Look for "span" in the records and copy every line that has it.

Data extracted from a collection:
==========
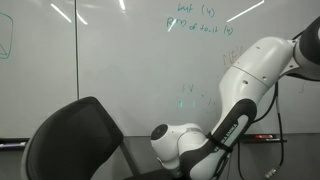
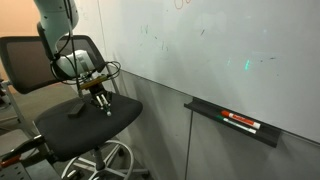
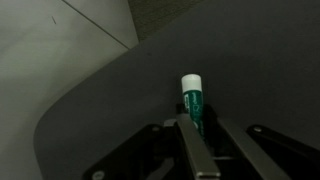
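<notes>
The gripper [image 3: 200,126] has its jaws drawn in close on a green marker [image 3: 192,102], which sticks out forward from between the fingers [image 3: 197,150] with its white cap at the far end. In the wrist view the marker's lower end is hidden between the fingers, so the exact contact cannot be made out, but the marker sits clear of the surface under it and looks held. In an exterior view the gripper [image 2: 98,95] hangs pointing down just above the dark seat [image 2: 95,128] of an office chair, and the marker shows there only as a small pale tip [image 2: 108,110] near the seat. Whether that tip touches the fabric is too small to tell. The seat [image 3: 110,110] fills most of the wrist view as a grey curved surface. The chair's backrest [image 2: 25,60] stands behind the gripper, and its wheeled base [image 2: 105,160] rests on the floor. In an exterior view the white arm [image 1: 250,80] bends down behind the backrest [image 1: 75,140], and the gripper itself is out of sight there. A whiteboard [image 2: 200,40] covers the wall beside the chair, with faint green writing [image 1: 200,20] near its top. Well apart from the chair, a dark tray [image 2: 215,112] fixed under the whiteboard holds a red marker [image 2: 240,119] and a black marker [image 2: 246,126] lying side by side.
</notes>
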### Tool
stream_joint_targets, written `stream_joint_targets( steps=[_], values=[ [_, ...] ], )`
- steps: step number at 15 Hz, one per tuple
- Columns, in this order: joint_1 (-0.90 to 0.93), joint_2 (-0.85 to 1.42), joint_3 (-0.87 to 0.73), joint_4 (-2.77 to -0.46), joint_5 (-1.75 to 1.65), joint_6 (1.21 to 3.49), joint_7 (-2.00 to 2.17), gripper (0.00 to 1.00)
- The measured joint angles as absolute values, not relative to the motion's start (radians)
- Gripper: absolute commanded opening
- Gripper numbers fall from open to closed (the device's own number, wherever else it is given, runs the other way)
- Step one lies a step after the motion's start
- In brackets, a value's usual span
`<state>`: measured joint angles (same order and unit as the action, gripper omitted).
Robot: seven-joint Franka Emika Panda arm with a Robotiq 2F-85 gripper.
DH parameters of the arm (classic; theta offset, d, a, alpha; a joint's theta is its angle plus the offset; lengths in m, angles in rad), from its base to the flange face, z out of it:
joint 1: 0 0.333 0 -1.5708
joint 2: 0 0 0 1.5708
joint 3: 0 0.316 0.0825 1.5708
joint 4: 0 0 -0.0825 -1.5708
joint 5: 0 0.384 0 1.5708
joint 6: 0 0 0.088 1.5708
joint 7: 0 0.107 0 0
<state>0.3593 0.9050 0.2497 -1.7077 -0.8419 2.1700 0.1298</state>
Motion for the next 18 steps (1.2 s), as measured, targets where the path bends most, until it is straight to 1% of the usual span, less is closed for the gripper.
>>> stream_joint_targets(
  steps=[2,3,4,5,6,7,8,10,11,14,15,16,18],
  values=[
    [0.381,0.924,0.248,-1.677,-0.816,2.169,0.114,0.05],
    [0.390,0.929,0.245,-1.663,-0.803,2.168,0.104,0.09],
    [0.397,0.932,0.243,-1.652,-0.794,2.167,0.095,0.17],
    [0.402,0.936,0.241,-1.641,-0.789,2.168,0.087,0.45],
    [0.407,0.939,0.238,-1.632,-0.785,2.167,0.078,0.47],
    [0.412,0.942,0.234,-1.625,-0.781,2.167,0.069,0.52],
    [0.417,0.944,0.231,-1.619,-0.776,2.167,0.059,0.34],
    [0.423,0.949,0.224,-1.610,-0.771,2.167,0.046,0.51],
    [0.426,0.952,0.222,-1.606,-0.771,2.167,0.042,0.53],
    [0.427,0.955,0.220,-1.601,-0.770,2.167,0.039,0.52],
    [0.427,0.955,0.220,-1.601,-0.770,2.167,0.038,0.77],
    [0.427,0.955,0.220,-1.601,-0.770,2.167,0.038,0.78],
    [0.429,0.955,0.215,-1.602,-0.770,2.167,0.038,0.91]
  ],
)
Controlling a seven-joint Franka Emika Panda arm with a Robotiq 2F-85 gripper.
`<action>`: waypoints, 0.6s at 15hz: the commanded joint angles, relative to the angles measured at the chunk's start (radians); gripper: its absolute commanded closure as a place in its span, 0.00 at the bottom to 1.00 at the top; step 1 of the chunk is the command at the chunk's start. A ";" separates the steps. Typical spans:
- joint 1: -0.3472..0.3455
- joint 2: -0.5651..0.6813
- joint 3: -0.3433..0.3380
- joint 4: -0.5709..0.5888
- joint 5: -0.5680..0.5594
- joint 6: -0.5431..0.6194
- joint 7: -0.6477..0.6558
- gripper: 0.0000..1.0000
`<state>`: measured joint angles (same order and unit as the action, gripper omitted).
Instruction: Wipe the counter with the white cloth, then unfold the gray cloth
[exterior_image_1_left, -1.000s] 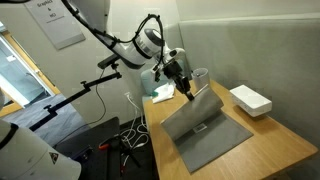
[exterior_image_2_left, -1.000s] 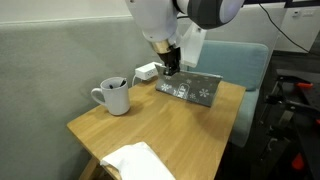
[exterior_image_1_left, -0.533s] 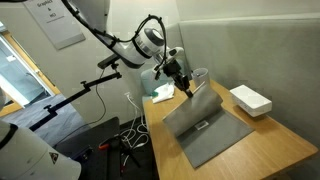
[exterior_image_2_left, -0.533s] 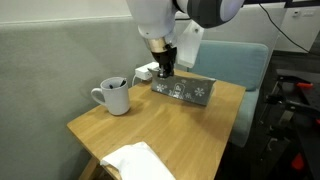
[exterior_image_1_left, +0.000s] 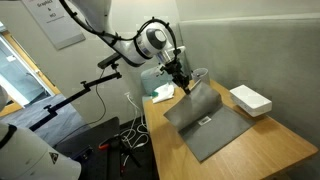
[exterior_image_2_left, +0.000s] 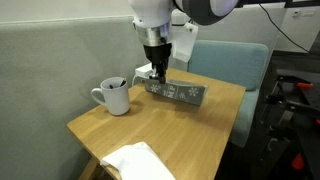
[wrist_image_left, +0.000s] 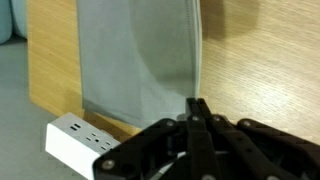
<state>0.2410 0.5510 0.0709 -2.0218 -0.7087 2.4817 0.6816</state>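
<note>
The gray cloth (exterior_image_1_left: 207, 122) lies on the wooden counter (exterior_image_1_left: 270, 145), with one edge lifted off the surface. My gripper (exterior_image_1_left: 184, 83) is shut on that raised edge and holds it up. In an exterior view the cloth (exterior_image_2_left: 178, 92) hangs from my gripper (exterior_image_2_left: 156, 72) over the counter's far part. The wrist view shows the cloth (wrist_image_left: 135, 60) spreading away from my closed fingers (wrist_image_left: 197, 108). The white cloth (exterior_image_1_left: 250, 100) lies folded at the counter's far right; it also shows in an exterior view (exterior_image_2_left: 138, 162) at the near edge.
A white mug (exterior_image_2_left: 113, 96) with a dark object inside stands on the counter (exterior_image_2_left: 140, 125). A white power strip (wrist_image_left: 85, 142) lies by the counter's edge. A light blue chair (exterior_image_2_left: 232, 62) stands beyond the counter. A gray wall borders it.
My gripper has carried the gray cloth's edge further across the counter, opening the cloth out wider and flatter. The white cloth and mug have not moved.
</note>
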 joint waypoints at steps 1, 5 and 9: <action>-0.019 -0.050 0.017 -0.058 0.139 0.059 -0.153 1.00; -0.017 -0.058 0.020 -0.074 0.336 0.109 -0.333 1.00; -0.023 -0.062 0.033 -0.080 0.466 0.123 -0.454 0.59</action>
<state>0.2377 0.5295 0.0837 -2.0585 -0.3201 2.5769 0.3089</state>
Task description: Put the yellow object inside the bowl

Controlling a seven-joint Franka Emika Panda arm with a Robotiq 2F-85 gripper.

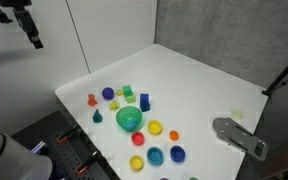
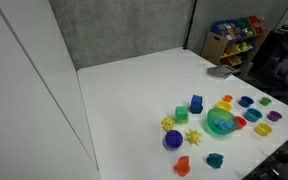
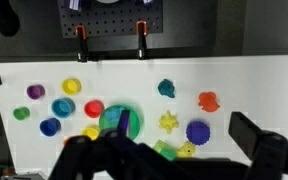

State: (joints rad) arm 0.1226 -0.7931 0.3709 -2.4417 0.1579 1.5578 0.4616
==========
YOUR SOLUTION =
- In brackets, a value's usual span
Motion for the next 18 steps (1.2 s), as measured, targets where the path bends most, until it is straight to 1% of the usual span, less is closed for the gripper.
`<action>`: waypoints, 0.6s at 15hz: the commanded joint angles, relative to the angles measured at the chunk's start (radians); gripper: its absolute commanded closure as a place in its span, 0.00 at the bottom to 1.00 at the top; step 1 of the chunk is the command at the chunk's start. A ";" separates the steps. Typical spans:

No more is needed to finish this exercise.